Grand Prix d'Allemagne
EN HAUSSE

Vettel
Il a bouffé Webber pendant trois jours et il n'y a pas loin de penser que c'est lui le vainqueur. Primo parce qu'il a repris des points aux McLaren boys. Secundo parce qu'un déclassement des Ferrari reste possible. N.3 mondial, ex aequo avec Webber...

Hamilton
Un titre se gagne en faisant de la survie quand le matériel ne suit pas. Dans le mur aux essais, il a tout misé sur le 1er tour, rangeant Button et Webber drrière. 4e et place de N.1 mondial renforcée ( 14 pts).

Button
Pour la 1ère fois mieux qualifié que Hamilton depuis le GP de Chine, soit sept courses. Dans l'adversité, sa patience a payé. Il a soigné ses pneus tendres sur un premier relais long (21 tours), et a ainsi "doublé" Webber. 5e.

Renault
Après le zéro de Silverstone, le Losange a placé ses R30 dans les points. En coulisses, Boullier tient la baraque : il a signé pour 13 M€ de sponsors et obtenu une avance sur les droits FOM.

Hülkenberg
Le pilote Williams refait le coup du GP2 2009 : rapide mais brouillon au début, il progresse bien à présent.
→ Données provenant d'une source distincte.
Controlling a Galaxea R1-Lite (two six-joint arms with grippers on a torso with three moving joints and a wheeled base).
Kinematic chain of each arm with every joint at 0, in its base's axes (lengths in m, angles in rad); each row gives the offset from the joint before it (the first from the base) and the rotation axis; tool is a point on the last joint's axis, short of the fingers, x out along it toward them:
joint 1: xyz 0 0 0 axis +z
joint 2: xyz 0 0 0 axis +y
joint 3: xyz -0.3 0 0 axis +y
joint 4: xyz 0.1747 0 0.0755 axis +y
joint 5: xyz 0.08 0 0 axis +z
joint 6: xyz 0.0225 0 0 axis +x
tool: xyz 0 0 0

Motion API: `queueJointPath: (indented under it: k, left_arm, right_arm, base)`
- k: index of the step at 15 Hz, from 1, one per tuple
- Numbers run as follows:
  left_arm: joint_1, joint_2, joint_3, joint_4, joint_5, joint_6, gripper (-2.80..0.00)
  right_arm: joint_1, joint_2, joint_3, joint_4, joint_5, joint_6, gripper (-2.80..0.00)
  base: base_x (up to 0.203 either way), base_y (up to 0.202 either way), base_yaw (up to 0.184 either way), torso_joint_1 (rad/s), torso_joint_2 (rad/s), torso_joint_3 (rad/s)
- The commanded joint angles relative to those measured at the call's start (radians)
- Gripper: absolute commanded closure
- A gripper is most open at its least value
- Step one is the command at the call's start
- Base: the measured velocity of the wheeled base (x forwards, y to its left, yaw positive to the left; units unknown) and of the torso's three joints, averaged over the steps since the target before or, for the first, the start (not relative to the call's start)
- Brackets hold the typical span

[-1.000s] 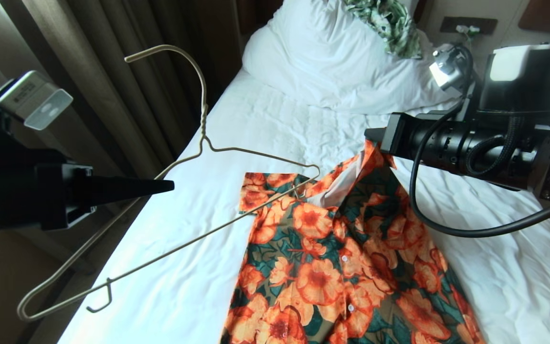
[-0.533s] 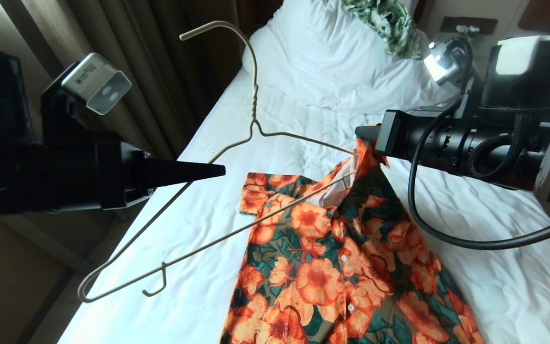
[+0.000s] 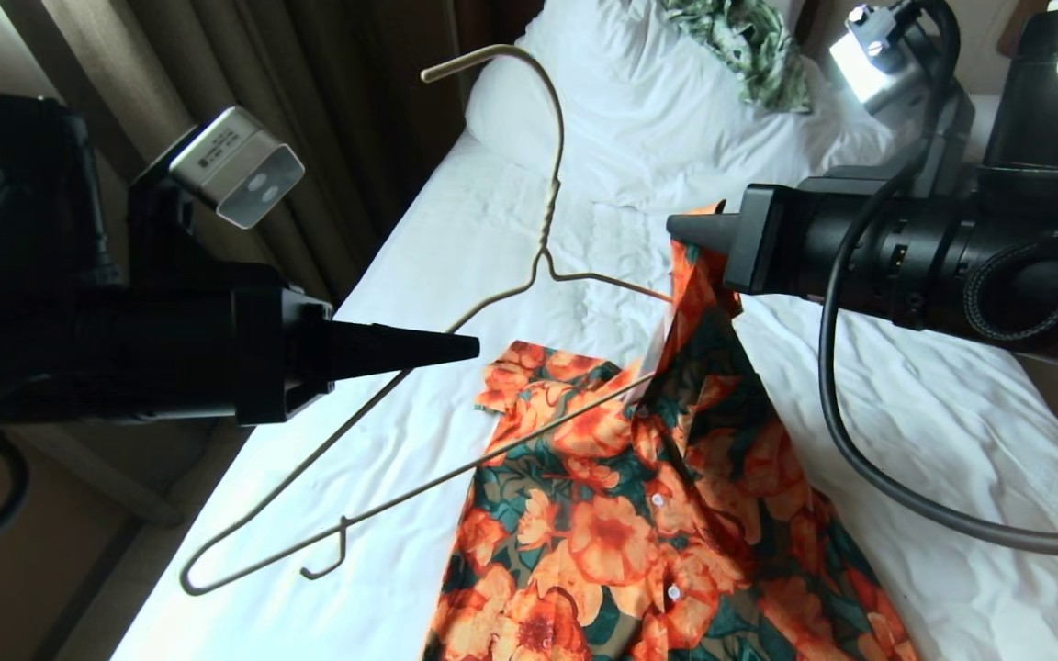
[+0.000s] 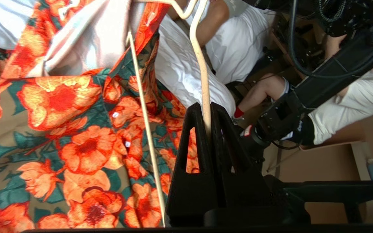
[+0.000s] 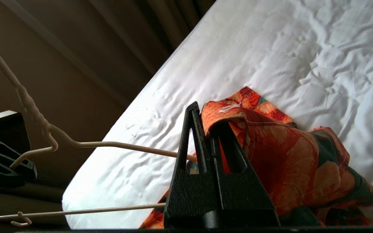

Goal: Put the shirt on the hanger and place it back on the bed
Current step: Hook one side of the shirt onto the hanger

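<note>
The shirt (image 3: 621,532), orange flowers on dark green, lies spread on the bed (image 3: 382,431). My right gripper (image 3: 676,229) is shut on its collar and holds that edge lifted off the sheet; the pinched cloth (image 5: 270,145) drapes over the gripper (image 5: 202,113). My left gripper (image 3: 472,346) is shut on the left shoulder wire of the cream hanger (image 3: 549,211), which hangs tilted over the bed, hook upward. The hanger's right end passes under the raised collar into the shirt's neck opening. The wire (image 4: 202,64) runs between the left gripper's (image 4: 207,111) jaws.
A white pillow (image 3: 658,119) with a green-and-white leaf-print cloth (image 3: 749,46) lies at the head of the bed. Dark curtains (image 3: 309,138) hang along the bed's left edge. A seated person's legs (image 4: 261,94) show beyond the bed's far side.
My left gripper has carried the hanger to the right, and its right end has gone in under the collar. My right gripper has lifted the collar higher.
</note>
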State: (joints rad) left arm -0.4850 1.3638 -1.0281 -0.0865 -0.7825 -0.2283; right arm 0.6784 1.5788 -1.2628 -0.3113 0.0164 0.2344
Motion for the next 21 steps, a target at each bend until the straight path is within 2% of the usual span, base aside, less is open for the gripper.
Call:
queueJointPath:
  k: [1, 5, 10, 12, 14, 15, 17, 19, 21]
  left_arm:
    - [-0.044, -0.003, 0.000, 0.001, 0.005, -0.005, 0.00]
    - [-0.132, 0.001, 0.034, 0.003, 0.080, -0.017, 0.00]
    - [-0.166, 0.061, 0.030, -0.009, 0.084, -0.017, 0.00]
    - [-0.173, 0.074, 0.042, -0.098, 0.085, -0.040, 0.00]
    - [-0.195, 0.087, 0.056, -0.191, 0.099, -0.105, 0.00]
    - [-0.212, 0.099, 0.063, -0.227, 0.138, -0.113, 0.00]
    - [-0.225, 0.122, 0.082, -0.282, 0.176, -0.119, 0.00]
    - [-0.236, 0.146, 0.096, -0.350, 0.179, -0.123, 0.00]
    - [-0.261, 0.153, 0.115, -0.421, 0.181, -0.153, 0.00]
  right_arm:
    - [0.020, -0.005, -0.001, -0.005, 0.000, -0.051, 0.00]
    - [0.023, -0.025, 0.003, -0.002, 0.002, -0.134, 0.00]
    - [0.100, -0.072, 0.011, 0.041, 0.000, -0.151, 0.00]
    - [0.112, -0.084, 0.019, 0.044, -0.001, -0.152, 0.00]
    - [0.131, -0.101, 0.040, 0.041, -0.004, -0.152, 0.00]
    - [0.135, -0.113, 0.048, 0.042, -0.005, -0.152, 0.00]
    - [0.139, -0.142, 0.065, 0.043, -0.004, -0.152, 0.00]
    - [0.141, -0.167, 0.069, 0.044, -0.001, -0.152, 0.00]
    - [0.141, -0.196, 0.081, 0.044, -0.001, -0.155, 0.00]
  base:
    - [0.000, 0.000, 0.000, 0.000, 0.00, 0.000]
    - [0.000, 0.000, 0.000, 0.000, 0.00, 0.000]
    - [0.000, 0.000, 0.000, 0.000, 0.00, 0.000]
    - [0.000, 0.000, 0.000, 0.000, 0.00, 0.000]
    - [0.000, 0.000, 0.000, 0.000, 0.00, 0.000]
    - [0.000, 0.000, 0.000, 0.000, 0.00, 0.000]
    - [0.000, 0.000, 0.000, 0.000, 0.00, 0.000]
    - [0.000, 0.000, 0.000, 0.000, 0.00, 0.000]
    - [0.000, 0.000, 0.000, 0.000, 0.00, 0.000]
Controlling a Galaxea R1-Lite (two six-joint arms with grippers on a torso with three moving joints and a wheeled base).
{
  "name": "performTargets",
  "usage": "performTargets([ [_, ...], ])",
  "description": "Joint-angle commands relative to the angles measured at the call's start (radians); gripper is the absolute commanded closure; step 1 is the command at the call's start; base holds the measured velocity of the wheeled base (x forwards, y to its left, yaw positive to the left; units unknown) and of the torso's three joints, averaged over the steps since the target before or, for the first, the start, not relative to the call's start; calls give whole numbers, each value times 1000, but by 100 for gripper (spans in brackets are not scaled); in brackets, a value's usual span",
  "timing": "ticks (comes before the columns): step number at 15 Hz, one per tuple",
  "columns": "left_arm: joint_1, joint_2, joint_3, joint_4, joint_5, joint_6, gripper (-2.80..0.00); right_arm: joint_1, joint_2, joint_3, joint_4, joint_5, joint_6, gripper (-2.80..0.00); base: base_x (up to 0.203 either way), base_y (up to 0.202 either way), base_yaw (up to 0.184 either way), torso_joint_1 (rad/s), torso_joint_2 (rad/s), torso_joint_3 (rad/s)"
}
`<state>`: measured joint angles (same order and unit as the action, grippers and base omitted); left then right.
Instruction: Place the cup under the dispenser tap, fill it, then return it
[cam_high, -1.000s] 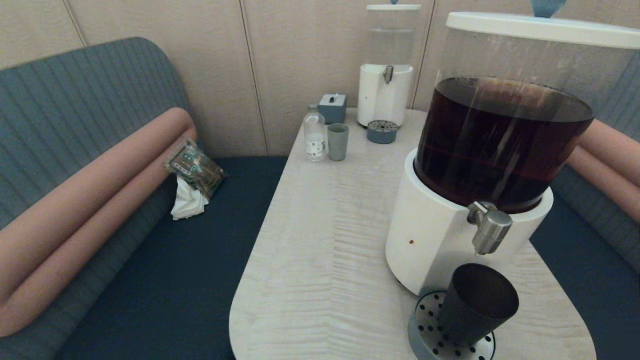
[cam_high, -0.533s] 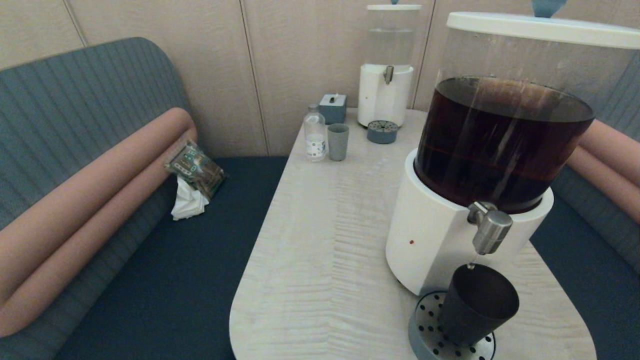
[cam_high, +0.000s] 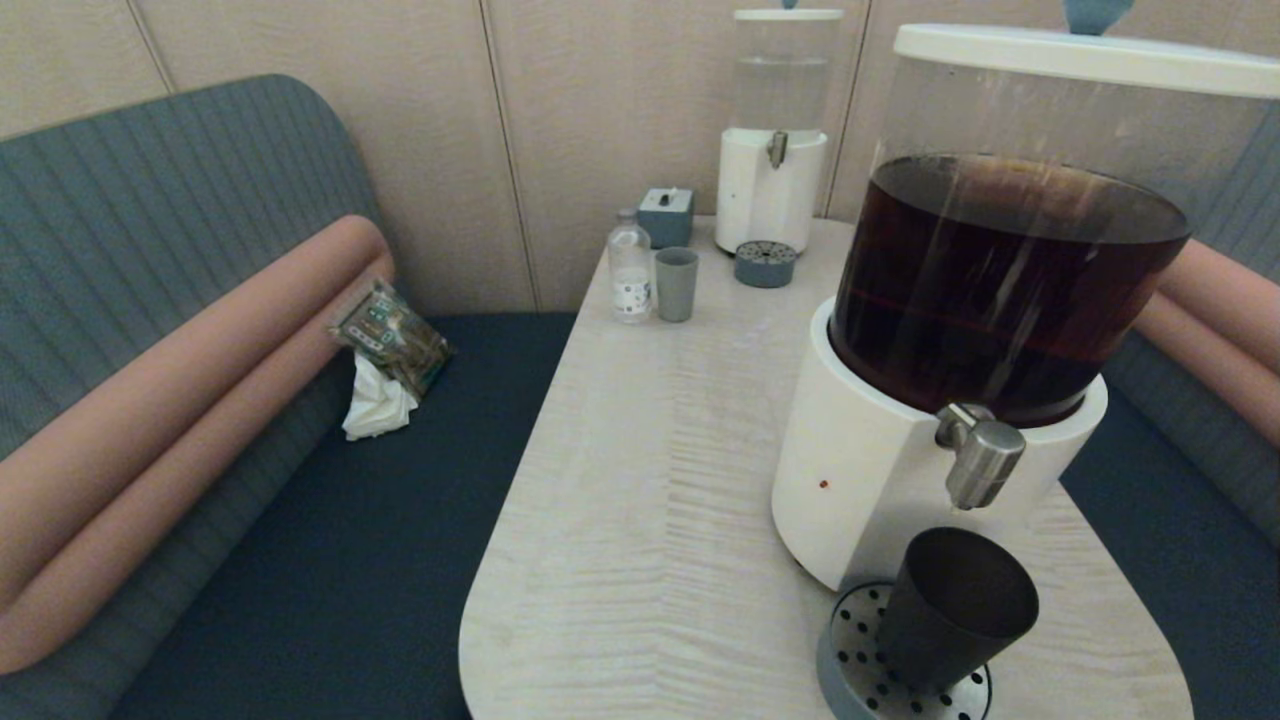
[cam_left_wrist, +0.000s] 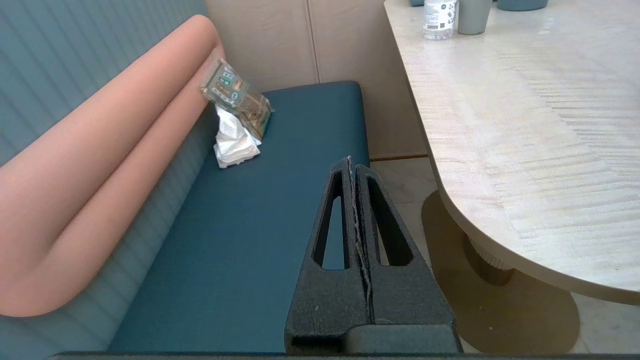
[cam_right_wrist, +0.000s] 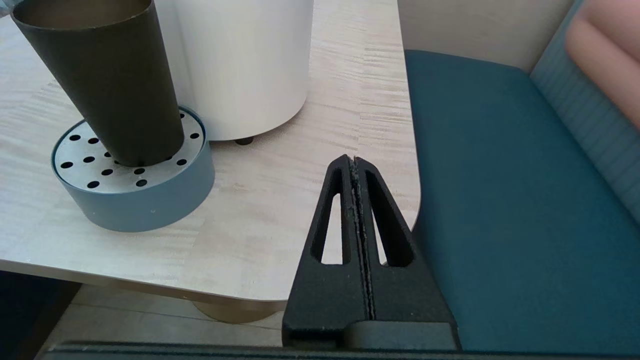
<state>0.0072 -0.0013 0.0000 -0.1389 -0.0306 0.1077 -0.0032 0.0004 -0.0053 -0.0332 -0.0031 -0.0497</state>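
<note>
1. Matte black plastic, small and tapered: the cup (cam_high: 955, 610) stands upright on the round grey-blue perforated drip tray (cam_high: 850, 665), directly below the stubby brushed-steel dispenser tap (cam_high: 982, 462) of the big white-based dispenser of dark brown liquid (cam_high: 1000, 280).
2. Taking that cup as the landmark: neither arm touches it. The right gripper (cam_right_wrist: 354, 162) hangs off the corner of the pale wood-grain table (cam_right_wrist: 280, 220), its two black fingers pressed flat together with nothing between them.
3. From those right fingers the cup lies across the table corner, near but clearly apart, its long axis vertical and its wide mouth up.
4. The left gripper (cam_left_wrist: 351, 162) is parked well away from the cup, over the dark blue bench seat (cam_left_wrist: 240, 225) on the table's far side, fingers likewise closed on nothing.
5. My read: the right arm is plainly the nearer one, so the return falls to it. It would need to spread its fingers and come in level at the cup's side.
6. No stream shows at the tap, and I cannot see how full the cup is; a full one would punish any tilt.
</note>
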Motion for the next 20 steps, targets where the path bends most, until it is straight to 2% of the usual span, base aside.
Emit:
performTargets([
  [1,0,1,40,-1,0,1,0,0,-2,15,-1,0,2,0,0,0,0,0,0,0],
  [10,0,1,40,-2,0,1,0,0,1,13,5,2,1,0,0,0,0,0,0,0],
  [13,0,1,40,-1,0,1,0,0,0,15,6,11,-43,0,0,0,0,0,0,0],
  [20,0,1,40,-1,0,1,0,0,4,0,48,21,-25,0,0,0,0,0,0,0],
])
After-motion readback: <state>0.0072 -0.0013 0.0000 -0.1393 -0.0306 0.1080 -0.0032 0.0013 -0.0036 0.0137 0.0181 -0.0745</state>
Pour la 3e fois en Q3, il s'est taillé un joli succès à domicile en sortant Schumacher en Q2. Pas verni en course.
EN BAISSE

Alonso
A vaincre sans péril... Loin de la Roja, Nadal, Contador et Lorenzo. La diva prend Massa pour un pantin, les (télé)spectateurs pour des gogos et les commissaires pour des caves. Todt n'en a jamais voulu et sa victoire déplaît à la FIA...

Domenicali
Sans autorité, ni mémoire des dérives rouges ayant forgé le règlement. C'était à lui ou à Rivola, le directeur sportif, de faire le sale boulot. En direct, Smedley a été obligé de casser son pilote. Un destin à la Fiorio ?

Massa
A Silverstone, il s'était déclaré hors jeu pour le titre et il est arrivé à Hockenheim en clamant qu'il n'y avait ni N.1 ni N.2 chez Ferrari... Il pense qu'Alonso lui rendra un jour la pareil. Sacrément naïf.

Smedley
Son manque de discrétion a déclenché la procédure FIA. "Fernando est plus rapide que toi. Peux-tu confirmer que tu as compris le message ?", a-t-il sèchement lancé à son pilote. Un "désolé" après coup et des morceaux à recoller.

Montezemolo
Et dire qu'il réclame une troisième voiture par écurie ! On imagine les fritures sur la ligne... Heureusement que la technique a de la ressource car la gestion made in Italy ressemble de plus en plus à celle des années 80.